Her team, which included first author Naoki Oshimori, a postdoctoral research associate in the lab and lab technician Daniel Oristian, focused on squamous cell carcinomas in the skin of mice. Like many normal tissue stem cells, the stem cells that produce squamous cell tumors can be classified into two types: those that divide and proliferate rapidly, and those that do so more slowly. This has led scientists to wonder whether the more dormant stem cells in a tumor might evade cancer drugs.
To investigate this possibility, the team zeroed in on TGF-β (transforming growth factor beta) which is known to restrict growth in many healthy tissues. The lab's previous research has shown that mice whose normal skin stem cells cannot respond to TGF-β become susceptible to develop tumors that grow rapidly. Paradoxically, however, TGF-β contributes to metastasis in many cancers. The researchers wanted to know: How can TGF-β act both to suppress cancers and promote them?
By visualizing TGF-β signaling within developing mouse tumors, the researchers found that the cancer stem cells located nearest to the blood vessels of the tumor receive a strong TGF-β signal, while others further away don't receive any. To see this difference and its effects, they used a red tag to illuminate those cells exposed and responding to TGF-β, and a green genetic tag, which they could switch on, to track the stem cells' progeny. Over time, they saw that TGF-β-responding stem cells proliferate more slowly but they simultaneously invade, scatter and move away from the tumor. The opposite was true of cancer stem cells too far away to receive TGF-β, which proliferated rapidly, but were less invasive, growing as a tumor mass.
"We tested the implications for drug resistance by injecting cisplatin, a commonly used chemotherapy drug for these types of cancers, into the mice with tumors. While the drug killed off most of the TGF-β nonresponding cancer cells, it left behind many of the responders," Oshimori says. "When the drug was withdrawn, the lingering TGF-β responding cancer stem cells grew back the tumor."
"We found that the TGF-β heterogeneity in the tumor microenvironment produces some cancers stem cells that divide rapidly and lead to accelerated tumor growth, and other cancer stem cells that invade surrounding healthy tissue and escape cancer therapies," Fuchs explains. "Moreover, conventional wisdom might say that a leisurely pace of cell division, like that seen in the TGF-β responders, makes it possible for these cells to circumvent anticancer treatments that target rapidly dividing cells. While this may be true for some types of anticancer drugs, we found changes in antioxidant activity in these cells are more important for their resistance to cisplatin."

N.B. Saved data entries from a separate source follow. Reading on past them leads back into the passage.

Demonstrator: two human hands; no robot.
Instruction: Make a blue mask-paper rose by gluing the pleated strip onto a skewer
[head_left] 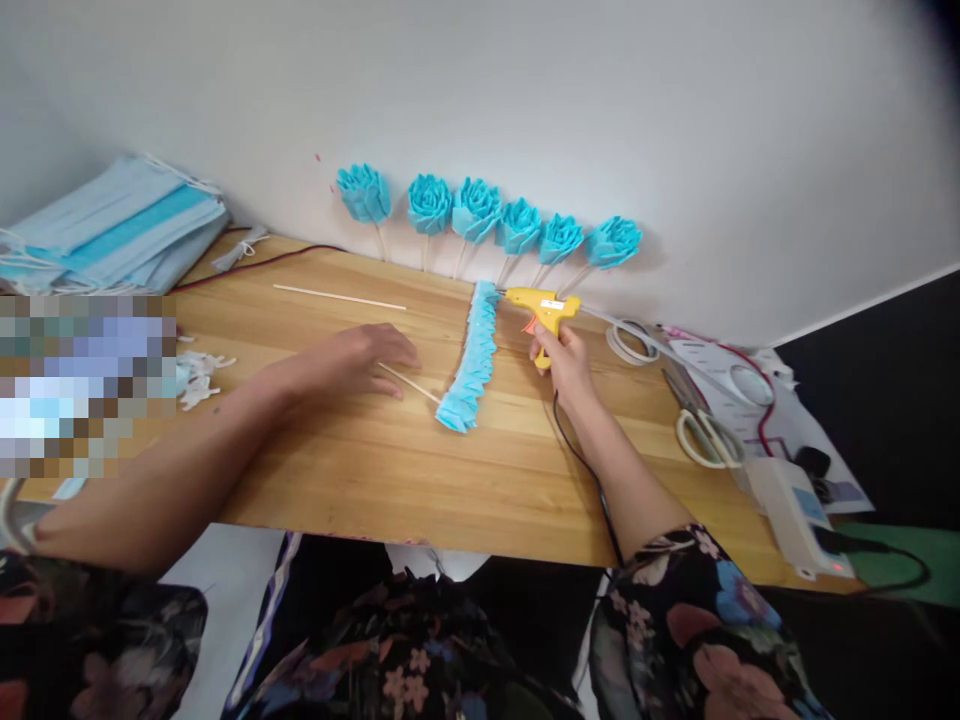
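Note:
My right hand (564,360) is wrapped around the handle of a yellow hot glue gun (541,305), with a finger at its orange trigger. The gun's nozzle points left, at the far end of a pleated light-blue strip (476,350) lying on the table. A thin wooden stick (411,382) runs from the near end of that strip towards my left hand (375,358). My left hand rests low over the table with its fingers apart, close to the stick's free end; it holds nothing.
Several blue flowers (477,208) on sticks lean against the wall. A loose stick (339,296) lies at the back. Face masks (112,225) are stacked at left. On the right are tape (632,341), scissors (709,438) and a power strip (795,515). The gun's black cord (581,455) crosses the table's front edge.

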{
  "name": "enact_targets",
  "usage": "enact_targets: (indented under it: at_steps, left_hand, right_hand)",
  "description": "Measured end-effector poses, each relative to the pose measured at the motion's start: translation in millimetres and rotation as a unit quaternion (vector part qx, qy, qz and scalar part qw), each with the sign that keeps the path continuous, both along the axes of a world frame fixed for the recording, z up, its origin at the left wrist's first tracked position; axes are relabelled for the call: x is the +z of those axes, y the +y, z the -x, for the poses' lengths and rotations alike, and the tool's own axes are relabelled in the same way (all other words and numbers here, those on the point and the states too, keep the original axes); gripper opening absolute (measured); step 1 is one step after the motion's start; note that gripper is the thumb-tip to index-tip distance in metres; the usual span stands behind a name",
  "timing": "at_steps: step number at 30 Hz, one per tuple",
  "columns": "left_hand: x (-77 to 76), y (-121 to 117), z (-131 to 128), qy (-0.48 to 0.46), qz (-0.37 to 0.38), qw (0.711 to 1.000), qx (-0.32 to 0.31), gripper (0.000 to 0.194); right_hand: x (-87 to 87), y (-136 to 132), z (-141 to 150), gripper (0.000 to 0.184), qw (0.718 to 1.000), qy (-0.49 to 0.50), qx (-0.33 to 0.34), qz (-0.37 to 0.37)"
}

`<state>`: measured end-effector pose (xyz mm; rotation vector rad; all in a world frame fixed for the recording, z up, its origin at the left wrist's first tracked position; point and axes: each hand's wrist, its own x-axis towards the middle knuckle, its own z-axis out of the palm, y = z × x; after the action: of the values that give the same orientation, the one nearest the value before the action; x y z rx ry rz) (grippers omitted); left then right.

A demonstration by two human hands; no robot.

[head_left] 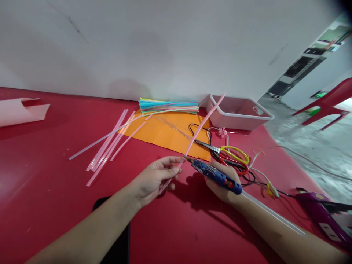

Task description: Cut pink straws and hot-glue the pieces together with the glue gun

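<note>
While the left hand pinches a pink strip, the right hand holds a glue gun to it

Left grip: thumb and fingers pressed together on the strip near its lower end; the rest slants up and right, free end in front of the pale pink box. Right grip: closed around the gun, trigger finger hidden. Nozzle is right at the strip, just beyond the left fingertips; can't tell if it touches. Clear glue stick pokes out the gun's rear, over the right forearm.

Strip and both hands are above the red table, near side of the orange sheet. Multicolored bundle lies along the sheet's far edge, loose strips left of it. Scissors sit just past the right hand, cables around them. Purple power strip at far right.
</note>
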<state>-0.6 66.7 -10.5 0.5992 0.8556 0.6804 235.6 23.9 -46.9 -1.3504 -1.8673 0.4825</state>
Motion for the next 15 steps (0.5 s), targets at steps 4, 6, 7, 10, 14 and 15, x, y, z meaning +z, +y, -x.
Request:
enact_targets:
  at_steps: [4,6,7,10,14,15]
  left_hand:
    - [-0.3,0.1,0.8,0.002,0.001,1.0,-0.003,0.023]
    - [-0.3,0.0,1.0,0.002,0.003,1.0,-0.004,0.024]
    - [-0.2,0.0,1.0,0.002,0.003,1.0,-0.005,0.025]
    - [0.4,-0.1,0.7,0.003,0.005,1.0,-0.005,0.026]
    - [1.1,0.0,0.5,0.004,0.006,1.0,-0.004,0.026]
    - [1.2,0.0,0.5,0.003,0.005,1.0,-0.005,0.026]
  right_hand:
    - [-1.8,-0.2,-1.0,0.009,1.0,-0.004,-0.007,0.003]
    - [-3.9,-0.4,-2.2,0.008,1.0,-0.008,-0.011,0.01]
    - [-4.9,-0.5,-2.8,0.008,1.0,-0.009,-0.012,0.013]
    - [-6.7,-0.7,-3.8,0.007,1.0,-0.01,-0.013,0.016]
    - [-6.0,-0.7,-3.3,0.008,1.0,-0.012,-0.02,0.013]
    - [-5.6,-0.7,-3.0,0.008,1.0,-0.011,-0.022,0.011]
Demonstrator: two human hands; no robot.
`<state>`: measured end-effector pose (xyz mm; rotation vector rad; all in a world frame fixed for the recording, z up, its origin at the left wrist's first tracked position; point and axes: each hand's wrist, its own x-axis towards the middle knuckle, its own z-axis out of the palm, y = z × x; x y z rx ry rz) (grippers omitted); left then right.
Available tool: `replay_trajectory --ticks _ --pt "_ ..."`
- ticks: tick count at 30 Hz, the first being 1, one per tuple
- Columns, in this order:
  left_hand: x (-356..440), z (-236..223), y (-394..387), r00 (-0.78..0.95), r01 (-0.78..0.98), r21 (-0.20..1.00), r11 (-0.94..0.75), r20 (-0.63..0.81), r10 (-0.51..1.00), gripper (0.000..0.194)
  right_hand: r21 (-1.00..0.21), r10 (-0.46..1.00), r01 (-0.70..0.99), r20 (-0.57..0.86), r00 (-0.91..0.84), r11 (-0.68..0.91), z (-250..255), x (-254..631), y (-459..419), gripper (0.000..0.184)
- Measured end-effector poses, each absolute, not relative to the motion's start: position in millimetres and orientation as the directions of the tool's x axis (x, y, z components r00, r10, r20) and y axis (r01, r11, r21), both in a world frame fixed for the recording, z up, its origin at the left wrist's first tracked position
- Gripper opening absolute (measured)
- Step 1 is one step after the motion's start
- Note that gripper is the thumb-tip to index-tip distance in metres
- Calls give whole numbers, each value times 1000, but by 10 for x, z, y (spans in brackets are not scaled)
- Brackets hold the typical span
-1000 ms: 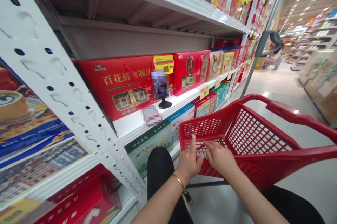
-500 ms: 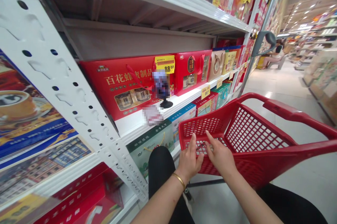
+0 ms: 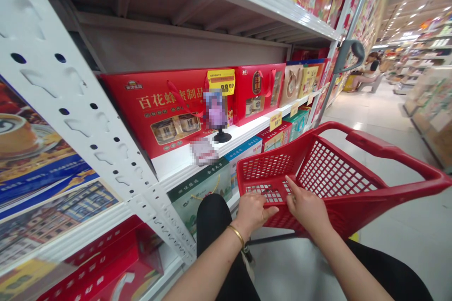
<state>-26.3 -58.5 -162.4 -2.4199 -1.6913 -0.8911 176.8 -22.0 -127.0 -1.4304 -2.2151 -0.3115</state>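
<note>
My left hand (image 3: 251, 211), with a gold bangle (image 3: 237, 236) at the wrist, hangs in front of the near side of a red shopping cart (image 3: 339, 211). Its fingers are bent, the thumb sticks out apart from them, and nothing shows in it. My right hand (image 3: 307, 207) is beside it, the index finger stretched up and the other fingers curled, also with nothing visible in it. The two hands are apart. Behind them is the cart's perforated basket. Whether either hand touches its rim I cannot tell.
White shelving (image 3: 141, 197) on the left bears a red honey gift box (image 3: 141, 89), another red box (image 3: 259, 72) and a green box (image 3: 197, 197). A pixelated item on a black stand (image 3: 222, 137) is at the shelf edge. A person (image 3: 370, 68) sits far down the aisle.
The fingers of my left hand have gone from stretched to bent, with the thumb out. My right hand has moved slightly right, keeping its index finger extended. The view has shifted slightly.
</note>
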Motion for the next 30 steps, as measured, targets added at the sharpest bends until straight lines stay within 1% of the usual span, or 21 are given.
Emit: replay_trajectory --ticks 1,4,6,10,12,13,15,17,19,21,23,26,28,30 --pt "-254 -1636 -577 232 877 272 -397 484 844 94 -56 799 898 484 -357 436 -1254 1731 -219 54" --pt "-261 -1651 -567 237 871 273 -409 494 836 99 1 723 812 456 -519 583 -1187 1509 -250 51" --pt "-303 -1645 -565 250 864 271 -425 502 828 102 9 700 780 435 -567 626 -1136 1359 -282 48" --pt "-426 -1622 -580 256 854 274 -443 520 815 105 -26 809 841 289 -512 541 -1094 1191 -351 54" --pt "-477 -1609 -604 235 855 284 -434 534 812 110 -42 840 863 256 -479 504 -1126 1135 -388 54" --pt "-499 -1600 -620 215 859 290 -422 545 811 113 -50 836 863 282 -471 503 -1150 1107 -408 52" --pt "-539 -1574 -654 164 872 298 -389 571 805 115 -53 778 833 396 -489 551 -1197 1059 -448 53" --pt "-577 -1537 -683 135 885 292 -362 583 801 112 -29 689 792 514 -512 610 -1222 1044 -487 57" --pt "-607 -1495 -701 150 894 271 -358 572 807 109 3 637 780 574 -514 626 -1221 1080 -520 59" --pt "-618 -1459 -712 184 895 251 -370 548 816 106 22 643 805 589 -489 593 -1210 1151 -540 57" --pt "-605 -1437 -722 209 893 239 -381 529 822 103 41 662 832 585 -469 553 -1219 1214 -545 51" --pt "-559 -1432 -737 237 883 237 -405 521 820 100 50 671 840 575 -467 541 -1304 1200 -535 44" --pt "-535 -1447 -741 234 876 247 -414 532 814 103 46 662 833 584 -470 551 -1393 1123 -521 42" --pt "-531 -1473 -739 223 875 254 -413 545 808 110 49 634 827 617 -466 560 -1470 1057 -503 38"
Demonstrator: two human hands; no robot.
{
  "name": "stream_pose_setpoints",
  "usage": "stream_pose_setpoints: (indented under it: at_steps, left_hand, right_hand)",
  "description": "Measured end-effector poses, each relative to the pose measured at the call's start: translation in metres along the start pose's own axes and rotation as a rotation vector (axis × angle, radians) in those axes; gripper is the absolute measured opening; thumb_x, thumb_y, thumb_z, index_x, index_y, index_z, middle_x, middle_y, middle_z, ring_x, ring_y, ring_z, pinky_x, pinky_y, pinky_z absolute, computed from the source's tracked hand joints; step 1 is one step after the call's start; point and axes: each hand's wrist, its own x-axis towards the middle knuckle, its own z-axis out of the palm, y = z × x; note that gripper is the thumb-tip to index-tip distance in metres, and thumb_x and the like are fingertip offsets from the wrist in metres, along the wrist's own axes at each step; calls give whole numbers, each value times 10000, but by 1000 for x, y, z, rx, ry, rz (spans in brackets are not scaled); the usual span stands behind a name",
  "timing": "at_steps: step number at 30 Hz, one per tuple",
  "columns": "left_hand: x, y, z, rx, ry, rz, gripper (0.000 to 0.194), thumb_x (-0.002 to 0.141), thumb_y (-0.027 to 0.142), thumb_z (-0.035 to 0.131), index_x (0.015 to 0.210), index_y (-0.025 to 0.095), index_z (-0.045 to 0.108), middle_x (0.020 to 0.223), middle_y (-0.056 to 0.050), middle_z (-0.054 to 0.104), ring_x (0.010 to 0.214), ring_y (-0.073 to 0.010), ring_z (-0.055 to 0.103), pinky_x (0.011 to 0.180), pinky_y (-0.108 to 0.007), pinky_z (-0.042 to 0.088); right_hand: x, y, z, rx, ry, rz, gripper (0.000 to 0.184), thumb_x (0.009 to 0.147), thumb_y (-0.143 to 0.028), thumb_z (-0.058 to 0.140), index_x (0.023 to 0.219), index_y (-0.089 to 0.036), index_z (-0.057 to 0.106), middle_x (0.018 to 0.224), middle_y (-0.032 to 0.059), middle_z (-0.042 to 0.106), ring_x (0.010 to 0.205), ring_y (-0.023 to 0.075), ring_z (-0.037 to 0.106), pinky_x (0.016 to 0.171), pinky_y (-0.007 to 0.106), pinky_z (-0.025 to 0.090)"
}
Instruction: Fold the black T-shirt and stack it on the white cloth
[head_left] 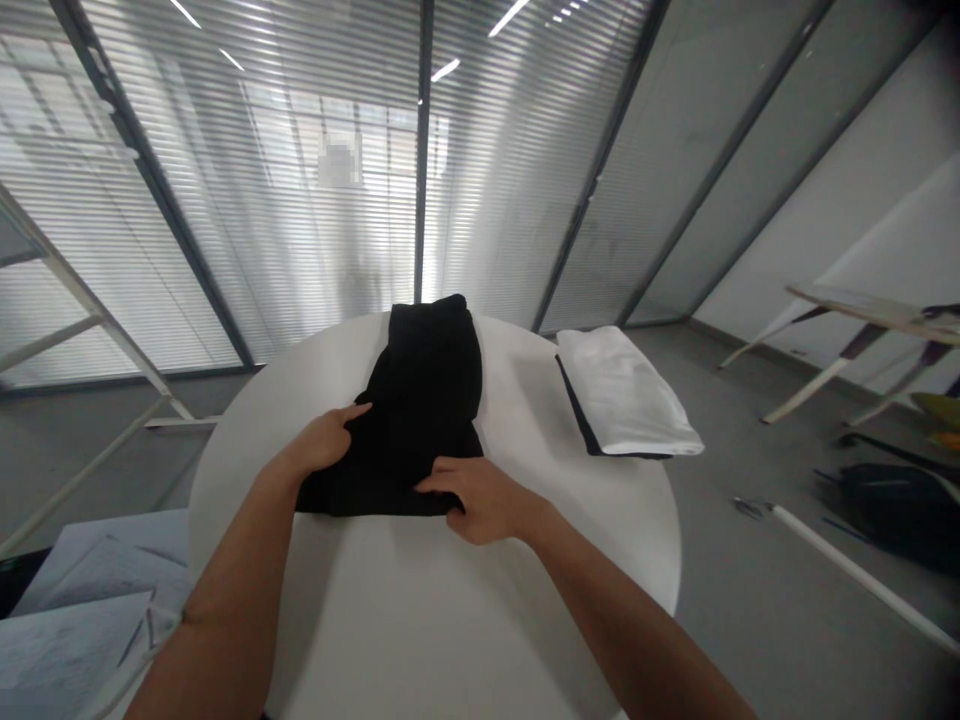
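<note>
We have the fingers of our left hand resting at the left edge of the black cloth — the index finger reaches out straight onto the fabric, while the others curl under, and we cannot tell whether they pinch any of it. The fingers of our right hand are partly open at the near right corner, bent, with a gap between the upper finger and the thumb; they touch the cloth, but a firm hold on it is not clear.

The black cloth lies folded on the round white bench, narrower and rounded at its far end, wider at its near end, with a nearly straight near edge. It sits between our hands and stretches away beyond them. To its right, well apart, a folded white cloth lies over a dark cloth — only the edge shows.
</note>
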Motion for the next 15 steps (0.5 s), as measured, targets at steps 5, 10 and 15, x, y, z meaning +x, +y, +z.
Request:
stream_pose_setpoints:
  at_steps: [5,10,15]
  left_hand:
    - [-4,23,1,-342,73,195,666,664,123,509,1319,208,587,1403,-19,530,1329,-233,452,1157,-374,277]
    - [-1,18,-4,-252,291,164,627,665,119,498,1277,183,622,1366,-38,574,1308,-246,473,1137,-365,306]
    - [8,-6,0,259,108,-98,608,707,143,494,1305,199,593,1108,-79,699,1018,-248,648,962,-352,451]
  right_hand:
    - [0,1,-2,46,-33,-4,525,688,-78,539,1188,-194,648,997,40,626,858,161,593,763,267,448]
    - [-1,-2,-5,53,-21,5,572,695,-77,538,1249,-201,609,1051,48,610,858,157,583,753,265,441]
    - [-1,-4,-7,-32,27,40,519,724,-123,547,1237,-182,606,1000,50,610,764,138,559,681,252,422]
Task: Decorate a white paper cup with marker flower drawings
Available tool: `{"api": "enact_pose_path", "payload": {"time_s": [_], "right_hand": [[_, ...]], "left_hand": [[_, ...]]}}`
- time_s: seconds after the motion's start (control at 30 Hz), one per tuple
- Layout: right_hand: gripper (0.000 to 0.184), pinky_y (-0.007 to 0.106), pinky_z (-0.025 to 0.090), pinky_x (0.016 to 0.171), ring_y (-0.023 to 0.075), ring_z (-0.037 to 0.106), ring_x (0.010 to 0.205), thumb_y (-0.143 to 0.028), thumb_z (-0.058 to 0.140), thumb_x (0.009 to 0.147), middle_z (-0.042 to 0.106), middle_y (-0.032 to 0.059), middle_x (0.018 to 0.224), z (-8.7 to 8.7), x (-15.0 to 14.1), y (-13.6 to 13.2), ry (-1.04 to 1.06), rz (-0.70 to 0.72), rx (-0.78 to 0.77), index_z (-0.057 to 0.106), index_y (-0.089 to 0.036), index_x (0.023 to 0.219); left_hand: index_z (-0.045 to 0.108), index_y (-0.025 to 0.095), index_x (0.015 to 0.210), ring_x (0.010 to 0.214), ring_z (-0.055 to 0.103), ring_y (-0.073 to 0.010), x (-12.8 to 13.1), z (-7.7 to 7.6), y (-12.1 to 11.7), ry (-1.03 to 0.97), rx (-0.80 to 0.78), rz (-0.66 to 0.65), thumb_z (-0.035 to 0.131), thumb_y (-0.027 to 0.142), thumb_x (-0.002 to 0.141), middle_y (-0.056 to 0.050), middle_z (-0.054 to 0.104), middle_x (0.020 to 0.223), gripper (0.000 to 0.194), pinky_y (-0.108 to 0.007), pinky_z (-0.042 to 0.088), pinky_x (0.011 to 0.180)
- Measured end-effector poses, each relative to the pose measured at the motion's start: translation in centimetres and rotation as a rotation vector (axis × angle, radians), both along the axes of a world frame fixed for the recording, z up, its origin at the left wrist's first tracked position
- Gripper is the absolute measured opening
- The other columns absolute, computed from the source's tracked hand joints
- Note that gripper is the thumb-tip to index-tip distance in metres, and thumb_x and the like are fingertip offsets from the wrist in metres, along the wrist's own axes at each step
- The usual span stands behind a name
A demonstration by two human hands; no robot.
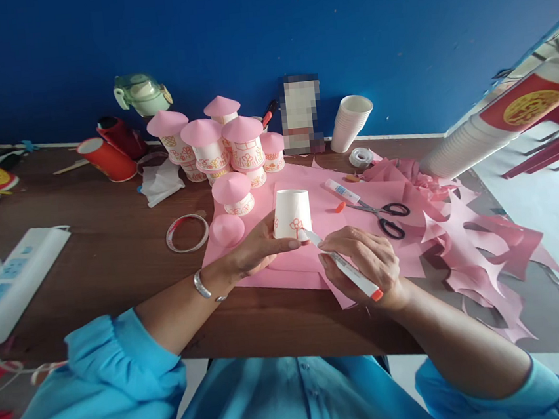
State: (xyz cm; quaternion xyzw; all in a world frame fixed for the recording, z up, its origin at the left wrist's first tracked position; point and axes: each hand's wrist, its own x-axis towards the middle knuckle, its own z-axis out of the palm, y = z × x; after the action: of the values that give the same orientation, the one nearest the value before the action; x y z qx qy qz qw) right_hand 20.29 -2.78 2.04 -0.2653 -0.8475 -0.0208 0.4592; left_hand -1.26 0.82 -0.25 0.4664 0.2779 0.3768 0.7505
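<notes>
My left hand point(256, 248) is closed around the lower part of a white paper cup point(291, 207), which is held above the pink paper point(285, 265). Red-orange flower lines show on the cup's side near its lower edge. In my right hand point(366, 264) is a white marker point(351, 274) with an orange end, its tip at the drawn flower. An orange cap point(340, 207) lies on the pink paper beyond my right hand. To the left of the cup sits a small pink paper cone point(227, 230), near a short decorated cup with a pink cone roof point(230, 188).
Several decorated cups with pink cone roofs point(201, 132) stand behind. Scissors point(383, 212), a glue stick point(342, 191) and pink paper scraps point(485, 242) lie at right. A tape roll point(187, 233) and a power strip point(22, 280) are at left. Stacked white cups point(351, 122) stand near the wall.
</notes>
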Motion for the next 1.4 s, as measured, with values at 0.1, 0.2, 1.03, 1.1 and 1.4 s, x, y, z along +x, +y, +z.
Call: {"api": "enact_pose_path", "payload": {"time_s": [0.1, 0.2, 1.03, 1.1, 1.4], "right_hand": [[0.033, 0.029, 0.064, 0.065, 0.0176, 0.074, 0.07, -0.005, 0.065, 0.09, 0.076, 0.0024, 0.084, -0.02, -0.04, -0.02, 0.006, 0.005, -0.004, 0.062, -0.021, 0.119], [0.032, 0.029, 0.064, 0.065, 0.0175, 0.074, 0.07, -0.005, 0.065, 0.09, 0.076, 0.0027, 0.084, -0.02, -0.11, -0.04, 0.011, 0.006, -0.004, 0.062, -0.021, 0.118], [0.023, 0.031, 0.063, 0.061, 0.0175, 0.072, 0.069, -0.006, 0.065, 0.093, 0.074, 0.0044, 0.084, 0.03, 0.23, 0.21, 0.059, -0.013, 0.03, 0.063, -0.02, 0.112], [0.022, 0.03, 0.063, 0.061, 0.0179, 0.072, 0.069, -0.005, 0.066, 0.092, 0.074, 0.0057, 0.084, 0.01, 0.2, 0.23, 0.058, -0.006, 0.037, 0.063, -0.018, 0.11], [0.022, 0.03, 0.064, 0.062, 0.0179, 0.073, 0.07, -0.006, 0.066, 0.094, 0.074, 0.0052, 0.084, 0.12, 0.11, 0.23, 0.041, -0.01, 0.043, 0.063, -0.018, 0.112]], "left_hand": [[0.066, 0.021, 0.107, 0.099, 0.063, -0.0211, -0.09, 0.19, -0.17, 0.004, 0.004, -0.003, 0.09, 0.032, 0.081, -0.004, 0.069, 0.102, 0.037, -0.039, 0.048, 0.092], [0.066, 0.021, 0.109, 0.1, 0.062, -0.0212, -0.12, 0.32, -0.25, 0.006, 0.0, -0.013, 0.089, 0.032, 0.081, -0.004, 0.068, 0.104, 0.038, -0.038, 0.047, 0.092], [0.069, 0.02, 0.102, 0.098, 0.065, -0.0224, -0.13, 0.12, 0.03, 0.014, 0.015, -0.022, 0.091, 0.036, 0.079, -0.004, 0.07, 0.099, 0.036, -0.042, 0.051, 0.095], [0.069, 0.02, 0.102, 0.098, 0.065, -0.0226, -0.15, 0.06, 0.03, 0.027, 0.018, -0.02, 0.091, 0.037, 0.079, -0.005, 0.07, 0.099, 0.036, -0.042, 0.051, 0.095], [0.069, 0.019, 0.105, 0.097, 0.066, -0.0212, -0.15, -0.16, -0.02, 0.025, 0.027, -0.034, 0.09, 0.036, 0.082, -0.005, 0.072, 0.101, 0.035, -0.04, 0.051, 0.094]]}}
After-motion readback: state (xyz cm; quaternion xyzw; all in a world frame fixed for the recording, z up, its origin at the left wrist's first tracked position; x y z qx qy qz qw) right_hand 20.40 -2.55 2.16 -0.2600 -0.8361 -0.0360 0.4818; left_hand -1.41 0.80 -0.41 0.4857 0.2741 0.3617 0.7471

Indeed, when the team compared the genes expressed by the TGF-β responders with those of the nonresponders, they found highly elevated expression in a battery of genes encoding enzymes involved in making and utilizing glutathione, an important antioxidant and detoxifying substance in cells. This unexpected finding led the team to test the impact of glutathione metabolism and conclude this metabolic pathway prevents TGF-β responders from critical damage by anti-cancer drugs as well as oxidative stresses.
"If TGF-β signaling and elevated antioxidant activity plays the same role predisposing cancer stem cells to thwart chemotherapy in humans as we have shown it does in mice, this work may serve as a foundation for designing new therapeutics and combinatorial regiments to overcome drug resistance by this devastating cancer," Fuchs says.